All the entries, exactly as they read, must be written out again.

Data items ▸
BEGIN

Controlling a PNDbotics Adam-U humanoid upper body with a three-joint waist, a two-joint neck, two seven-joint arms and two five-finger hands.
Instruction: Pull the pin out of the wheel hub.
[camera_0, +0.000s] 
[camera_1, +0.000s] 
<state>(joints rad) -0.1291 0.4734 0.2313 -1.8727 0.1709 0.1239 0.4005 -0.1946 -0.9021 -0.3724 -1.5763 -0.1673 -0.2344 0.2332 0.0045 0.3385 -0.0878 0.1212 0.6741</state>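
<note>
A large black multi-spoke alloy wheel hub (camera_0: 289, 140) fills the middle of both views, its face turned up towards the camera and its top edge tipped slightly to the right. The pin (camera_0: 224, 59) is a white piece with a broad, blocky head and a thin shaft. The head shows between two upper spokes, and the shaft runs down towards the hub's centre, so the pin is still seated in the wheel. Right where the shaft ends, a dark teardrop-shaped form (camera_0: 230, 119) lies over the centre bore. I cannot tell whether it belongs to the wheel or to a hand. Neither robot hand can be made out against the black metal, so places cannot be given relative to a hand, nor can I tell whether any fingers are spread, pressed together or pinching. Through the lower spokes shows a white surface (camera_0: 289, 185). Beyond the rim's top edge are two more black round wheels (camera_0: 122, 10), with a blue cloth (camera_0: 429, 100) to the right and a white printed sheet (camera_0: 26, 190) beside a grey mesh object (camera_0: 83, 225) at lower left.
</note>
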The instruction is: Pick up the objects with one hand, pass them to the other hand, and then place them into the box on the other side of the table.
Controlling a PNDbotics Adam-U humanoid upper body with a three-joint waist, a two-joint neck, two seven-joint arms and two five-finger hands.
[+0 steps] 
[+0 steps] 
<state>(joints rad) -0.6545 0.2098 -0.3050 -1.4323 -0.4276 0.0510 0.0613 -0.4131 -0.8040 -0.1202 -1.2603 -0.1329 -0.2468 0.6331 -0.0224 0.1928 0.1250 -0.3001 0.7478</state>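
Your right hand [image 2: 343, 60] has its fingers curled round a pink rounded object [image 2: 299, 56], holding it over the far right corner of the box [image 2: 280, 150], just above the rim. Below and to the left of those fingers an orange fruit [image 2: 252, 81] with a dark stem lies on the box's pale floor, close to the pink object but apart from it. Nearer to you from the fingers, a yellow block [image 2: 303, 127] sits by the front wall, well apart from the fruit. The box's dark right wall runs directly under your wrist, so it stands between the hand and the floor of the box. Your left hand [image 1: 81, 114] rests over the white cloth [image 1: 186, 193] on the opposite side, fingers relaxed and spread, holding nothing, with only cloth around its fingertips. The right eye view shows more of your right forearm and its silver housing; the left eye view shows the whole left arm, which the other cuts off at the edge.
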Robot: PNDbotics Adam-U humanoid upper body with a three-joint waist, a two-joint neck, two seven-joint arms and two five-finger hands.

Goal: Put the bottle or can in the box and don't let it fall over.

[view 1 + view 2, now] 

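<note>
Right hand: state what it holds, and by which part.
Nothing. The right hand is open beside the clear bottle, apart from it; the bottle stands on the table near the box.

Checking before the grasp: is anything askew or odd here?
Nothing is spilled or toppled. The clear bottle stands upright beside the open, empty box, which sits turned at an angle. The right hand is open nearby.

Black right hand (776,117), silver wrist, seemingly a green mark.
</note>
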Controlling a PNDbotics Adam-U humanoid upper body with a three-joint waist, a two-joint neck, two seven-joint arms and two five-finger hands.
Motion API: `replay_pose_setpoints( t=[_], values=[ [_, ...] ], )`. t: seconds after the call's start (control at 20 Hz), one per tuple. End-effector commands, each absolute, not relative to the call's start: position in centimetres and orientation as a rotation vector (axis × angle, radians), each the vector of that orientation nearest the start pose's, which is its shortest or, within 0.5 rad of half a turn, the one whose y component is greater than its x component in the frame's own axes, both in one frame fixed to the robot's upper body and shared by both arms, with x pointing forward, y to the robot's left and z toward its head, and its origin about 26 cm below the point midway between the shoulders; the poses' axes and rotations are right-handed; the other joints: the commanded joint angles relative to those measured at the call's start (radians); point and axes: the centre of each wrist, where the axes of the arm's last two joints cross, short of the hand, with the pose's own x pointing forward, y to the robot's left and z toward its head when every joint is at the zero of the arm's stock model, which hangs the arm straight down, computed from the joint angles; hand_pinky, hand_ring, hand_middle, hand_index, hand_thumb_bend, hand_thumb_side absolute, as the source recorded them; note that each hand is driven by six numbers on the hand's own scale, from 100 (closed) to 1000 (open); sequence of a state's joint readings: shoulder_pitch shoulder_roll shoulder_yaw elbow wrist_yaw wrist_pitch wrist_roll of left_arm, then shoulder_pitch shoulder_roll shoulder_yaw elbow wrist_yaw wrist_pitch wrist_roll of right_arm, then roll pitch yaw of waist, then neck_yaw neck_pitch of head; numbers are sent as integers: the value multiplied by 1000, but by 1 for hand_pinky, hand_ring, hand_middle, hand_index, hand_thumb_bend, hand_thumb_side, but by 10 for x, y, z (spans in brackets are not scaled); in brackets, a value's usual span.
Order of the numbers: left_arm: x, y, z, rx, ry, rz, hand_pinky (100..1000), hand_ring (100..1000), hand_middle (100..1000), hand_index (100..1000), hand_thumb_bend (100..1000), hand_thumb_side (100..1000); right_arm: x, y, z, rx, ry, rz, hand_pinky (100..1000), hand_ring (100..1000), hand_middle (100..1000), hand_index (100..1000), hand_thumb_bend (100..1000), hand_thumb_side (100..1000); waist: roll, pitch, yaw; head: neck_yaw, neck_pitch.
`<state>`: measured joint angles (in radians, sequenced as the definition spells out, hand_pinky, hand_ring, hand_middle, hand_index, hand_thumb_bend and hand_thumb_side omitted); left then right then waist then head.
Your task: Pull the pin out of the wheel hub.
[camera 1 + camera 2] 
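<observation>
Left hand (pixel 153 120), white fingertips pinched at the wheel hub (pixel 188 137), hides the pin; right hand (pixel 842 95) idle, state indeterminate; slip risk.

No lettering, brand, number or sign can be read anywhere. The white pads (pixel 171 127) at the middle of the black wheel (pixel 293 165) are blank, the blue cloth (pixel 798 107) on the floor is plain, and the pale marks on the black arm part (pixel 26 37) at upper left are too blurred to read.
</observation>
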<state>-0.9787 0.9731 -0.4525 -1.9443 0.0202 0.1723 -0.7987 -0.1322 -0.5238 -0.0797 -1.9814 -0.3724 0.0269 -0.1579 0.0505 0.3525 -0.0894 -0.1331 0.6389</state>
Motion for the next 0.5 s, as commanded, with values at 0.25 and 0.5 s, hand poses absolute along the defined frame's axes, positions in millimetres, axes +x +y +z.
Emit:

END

Finished task ▸
Controlling a PNDbotics Adam-U humanoid upper body with a three-joint waist, a two-joint neck, two seven-joint arms and two five-finger hands.
Instruction: Pull the pin out of the wheel hub.
[camera_0, +0.000s] 
[camera_1, +0.000s] 
<state>(joints rad) -0.1291 0.4734 0.2313 -1.8727 0.1709 0.1239 0.4005 -0.1946 -0.9021 -0.3724 -1.5763 -0.1673 -0.2344 0.2332 0.0045 0.3385 -0.0878 0.1212 0.6741</state>
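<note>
A large black multi-spoke alloy wheel hub (camera_0: 289, 140) fills the middle of both views, its face turned up towards the camera and its top edge tipped slightly to the right. The pin (camera_0: 224, 59) is a white piece with a broad, blocky head and a thin shaft. The head shows between two upper spokes, and the shaft runs down towards the hub's centre, so the pin is still seated in the wheel. Right where the shaft ends, a dark teardrop-shaped form (camera_0: 230, 119) lies over the centre bore. I cannot tell whether it belongs to the wheel or to a hand. Neither robot hand can be made out against the black metal, so places cannot be given relative to a hand, nor can I tell whether any fingers are spread, pressed together or pinching. Through the lower spokes shows a white surface (camera_0: 289, 185). Beyond the rim's top edge are two more black round wheels (camera_0: 122, 10), with a blue cloth (camera_0: 429, 100) to the right and a white printed sheet (camera_0: 26, 190) beside a grey mesh object (camera_0: 83, 225) at lower left.
</note>
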The instruction is: Pick up the objects with one hand, pass them to the other hand, and then place them into the box on the other side of the table.
Controlling a PNDbotics Adam-U humanoid upper body with a three-joint waist, a two-joint neck, two seven-joint arms and two five-finger hands.
[+0 steps] 
[+0 steps] 
<state>(joints rad) -0.6545 0.2098 -0.3050 -1.4323 -0.4276 0.0510 0.0613 -0.4131 -0.8040 -0.1202 -1.2603 -0.1329 -0.2468 0.6331 -0.0224 0.1928 0.1250 -0.3001 0.7478</state>
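Your right hand [image 2: 343, 60] has its fingers curled round a pink rounded object [image 2: 299, 56], holding it over the far right corner of the box [image 2: 280, 150], just above the rim. Below and to the left of those fingers an orange fruit [image 2: 252, 81] with a dark stem lies on the box's pale floor, close to the pink object but apart from it. Nearer to you from the fingers, a yellow block [image 2: 303, 127] sits by the front wall, well apart from the fruit. The box's dark right wall runs directly under your wrist, so it stands between the hand and the floor of the box. Your left hand [image 1: 81, 114] rests over the white cloth [image 1: 186, 193] on the opposite side, fingers relaxed and spread, holding nothing, with only cloth around its fingertips. The right eye view shows more of your right forearm and its silver housing; the left eye view shows the whole left arm, which the other cuts off at the edge.
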Robot: PNDbotics Adam-U humanoid upper body with a three-joint waist, a two-joint neck, two seven-joint arms and two five-finger hands.

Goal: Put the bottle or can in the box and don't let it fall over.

[view 1 + view 2, now] 

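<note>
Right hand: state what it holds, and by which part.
Nothing. The right hand is open beside the clear bottle, apart from it; the bottle stands on the table near the box.

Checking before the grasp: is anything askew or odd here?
Nothing is spilled or toppled. The clear bottle stands upright beside the open, empty box, which sits turned at an angle. The right hand is open nearby.

Black right hand (776,117), silver wrist, seemingly a green mark.
</note>
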Controlling a PNDbotics Adam-U humanoid upper body with a three-joint waist, a two-joint neck, two seven-joint arms and two five-finger hands.
Motion API: `replay_pose_setpoints( t=[_], values=[ [_, ...] ], )`. t: seconds after the call's start (control at 20 Hz), one per tuple. End-effector commands, each absolute, not relative to the call's start: position in centimetres and orientation as a rotation vector (axis × angle, radians), each the vector of that orientation nearest the start pose's, which is its shortest or, within 0.5 rad of half a turn, the one whose y component is greater than its x component in the frame's own axes, both in one frame fixed to the robot's upper body and shared by both arms, with x pointing forward, y to the robot's left and z toward its head, and its origin about 26 cm below the point midway between the shoulders; the poses' axes and rotations are right-handed; the other joints: the commanded joint angles relative to those measured at the call's start (radians); point and axes: the centre of each wrist, where the axes of the arm's last two joints cross, short of the hand, with the pose's own x pointing forward, y to the robot's left and z toward its head when every joint is at the zero of the arm's stock model, which hangs the arm straight down, computed from the joint angles; hand_pinky, hand_ring, hand_middle, hand_index, hand_thumb_bend, hand_thumb_side absolute, as the source recorded them; note that each hand is driven by six numbers on the hand's own scale, from 100 (closed) to 1000 (open); sequence of a state's joint readings: shoulder_pitch shoulder_roll shoulder_yaw elbow wrist_yaw wrist_pitch wrist_roll of left_arm, then shoulder_pitch shoulder_roll shoulder_yaw elbow wrist_yaw wrist_pitch wrist_roll of right_arm, then roll pitch yaw of waist, then neck_yaw neck_pitch of head; numbers are sent as integers: the value multiplied by 1000, but by 1 for hand_pinky, hand_ring, hand_middle, hand_index, hand_thumb_bend, hand_thumb_side, but by 10 for x, y, z (spans in brackets are not scaled); in brackets, a value's usual span.
Order of the numbers: left_arm: x, y, z, rx, ry, rz, hand_pinky (100..1000), hand_ring (100..1000), hand_middle (100..1000), hand_index (100..1000), hand_thumb_bend (100..1000), hand_thumb_side (100..1000); right_arm: x, y, z, rx, ry, rz, hand_pinky (100..1000), hand_ring (100..1000), hand_middle (100..1000), hand_index (100..1000), hand_thumb_bend (100..1000), hand_thumb_side (100..1000); waist: roll, pitch, yaw; head: neck_yaw, neck_pitch.
`<state>`: measured joint angles (in radians, sequenced as the definition spells out, hand_pinky, hand_ring, hand_middle, hand_index, hand_thumb_bend and hand_thumb_side omitted); left then right then waist then head.
Your task: Pull the pin out of the wheel hub.
[camera 1 + camera 2] 
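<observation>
Left hand (pixel 153 120), white fingertips pinched at the wheel hub (pixel 188 137), hides the pin; right hand (pixel 842 95) idle, state indeterminate; slip risk.

No lettering, brand, number or sign can be read anywhere. The white pads (pixel 171 127) at the middle of the black wheel (pixel 293 165) are blank, the blue cloth (pixel 798 107) on the floor is plain, and the pale marks on the black arm part (pixel 26 37) at upper left are too blurred to read.
</observation>
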<state>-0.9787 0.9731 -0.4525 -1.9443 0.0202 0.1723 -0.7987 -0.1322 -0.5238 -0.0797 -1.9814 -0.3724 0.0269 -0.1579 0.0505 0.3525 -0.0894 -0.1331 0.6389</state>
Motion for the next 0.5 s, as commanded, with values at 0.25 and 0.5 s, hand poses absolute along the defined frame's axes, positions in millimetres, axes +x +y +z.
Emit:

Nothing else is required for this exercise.